The camera came with a Image Data Converter program where I can open the .ARW files and save them as jpeg or tiff. The program will allow me to do additional editing in CS2 and convert the .ARW file into tiff to allow me to edit them on cs2. I don't like tiff files. 

Up to this point, I had been shooting in jpeg only. Now I'm wondering if the RAW/JPEG option would be best. 

So what the heck do I do now?

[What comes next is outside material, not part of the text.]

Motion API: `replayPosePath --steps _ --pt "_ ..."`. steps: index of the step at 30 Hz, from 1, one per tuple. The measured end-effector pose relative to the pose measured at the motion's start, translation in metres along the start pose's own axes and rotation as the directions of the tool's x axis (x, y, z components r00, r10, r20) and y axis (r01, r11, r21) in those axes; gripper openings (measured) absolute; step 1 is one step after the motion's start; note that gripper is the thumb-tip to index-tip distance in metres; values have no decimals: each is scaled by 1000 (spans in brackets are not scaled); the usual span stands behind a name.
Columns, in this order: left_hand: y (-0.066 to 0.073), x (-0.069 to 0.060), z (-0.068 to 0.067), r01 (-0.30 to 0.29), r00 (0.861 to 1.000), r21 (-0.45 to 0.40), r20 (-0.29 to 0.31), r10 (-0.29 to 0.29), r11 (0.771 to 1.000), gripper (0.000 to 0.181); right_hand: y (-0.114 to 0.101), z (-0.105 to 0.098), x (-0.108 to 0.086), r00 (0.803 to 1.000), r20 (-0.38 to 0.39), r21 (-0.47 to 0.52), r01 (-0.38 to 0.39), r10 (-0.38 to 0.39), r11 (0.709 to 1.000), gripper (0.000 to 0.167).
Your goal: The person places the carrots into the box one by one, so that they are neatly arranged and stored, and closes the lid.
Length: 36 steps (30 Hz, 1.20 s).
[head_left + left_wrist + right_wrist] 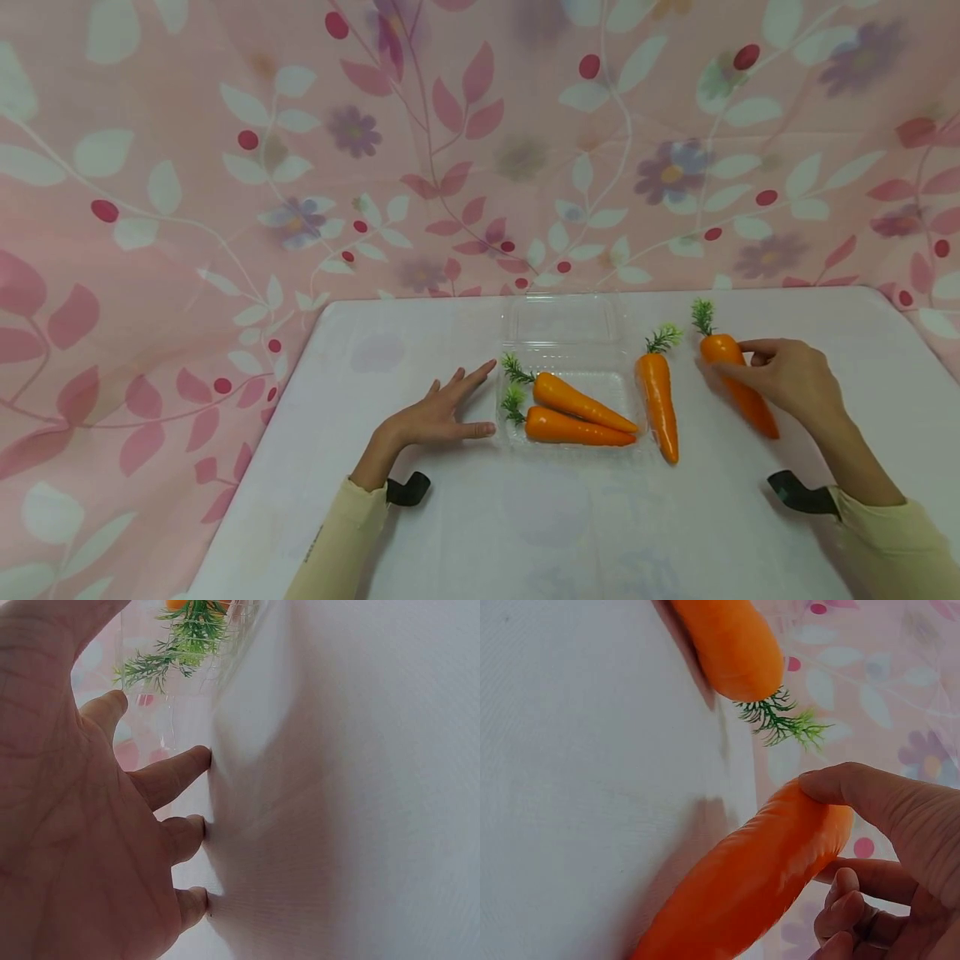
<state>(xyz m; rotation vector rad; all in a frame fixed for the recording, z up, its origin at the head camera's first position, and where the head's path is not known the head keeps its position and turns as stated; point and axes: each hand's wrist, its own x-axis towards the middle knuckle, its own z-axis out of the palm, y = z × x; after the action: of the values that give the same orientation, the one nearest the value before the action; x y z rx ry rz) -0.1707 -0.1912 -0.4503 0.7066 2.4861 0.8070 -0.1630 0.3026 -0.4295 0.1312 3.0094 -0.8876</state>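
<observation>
My right hand (798,379) pinches an orange carrot (752,406) with a green top near its thick end, between thumb and fingers. In the right wrist view the thumb lies on one side of that carrot (742,881) and a finger on the other. My left hand (442,417) is spread with straight fingers, its fingertips on the table just left of a clear plastic box (570,365). Two carrots lie side by side in the box, an upper one (577,400) and a lower one (573,427), tops to the left. Another carrot (660,408) lies between the box and my right hand.
The box's clear lid (566,321) is folded back toward the rear edge of the white table (465,533). A pink floral cloth (450,167) hangs behind the table. Dark wrist mounts (802,493) stick out from both sleeves.
</observation>
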Motion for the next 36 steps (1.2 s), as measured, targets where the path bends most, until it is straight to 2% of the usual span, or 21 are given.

I got a bunch of flower pictures I had taken while messing around with my new lights and I want to open them, edit them beyond what the sony software will let me, and then share them here. 

The more I think about it, the more I think I'm going to sign up for that digital color class that is supposed to be offered this summer.


----------



## Big Mike (Mar 8, 2007)

Did you download and install the Camera Raw 3.5 update?  That should give you the ability to open your RAW files with Photoshop.

Working with RAW files is all about workflow, especially when you have a lot of files.  You can open/convert them with the supplied software, save then as TIFF or JPEG, then continue to edit them with photoshop.  The ease of the workflow will largely depend on the supplied software.

I recommend looking at something like Adobe Lightroom.  It is a software that is designed to mark your workflow easy.  You can convert multiple RAW files easily and have them saved in TIFF, JPEG etc. so that you can continue to edit them with Photoshop, if you wish.


----------



## brighteyesphotos (Mar 8, 2007)

I think I have Lightroom 1.0. 

The update I downloaded was the 3.7. I'm gonna try the 3.5. Thanks!


----------



## brighteyesphotos (Mar 8, 2007)

OK, stupid question here. I downloaded it, opened and unzipped it. Just how do I make sure it's installed. Opening it only sends me to CS2. Is that right? How do I make sure the plug in was installed right?


----------



## EOS_JD (Mar 8, 2007)

You need to place the 8bf file (I think it's something like CameraRaw.8bf) in the correct folder. Read the instructions with the download.


----------



## brighteyesphotos (Mar 8, 2007)

Got it!! Thanks! *claps* Now in a few days, I can share my febble attempts.


----------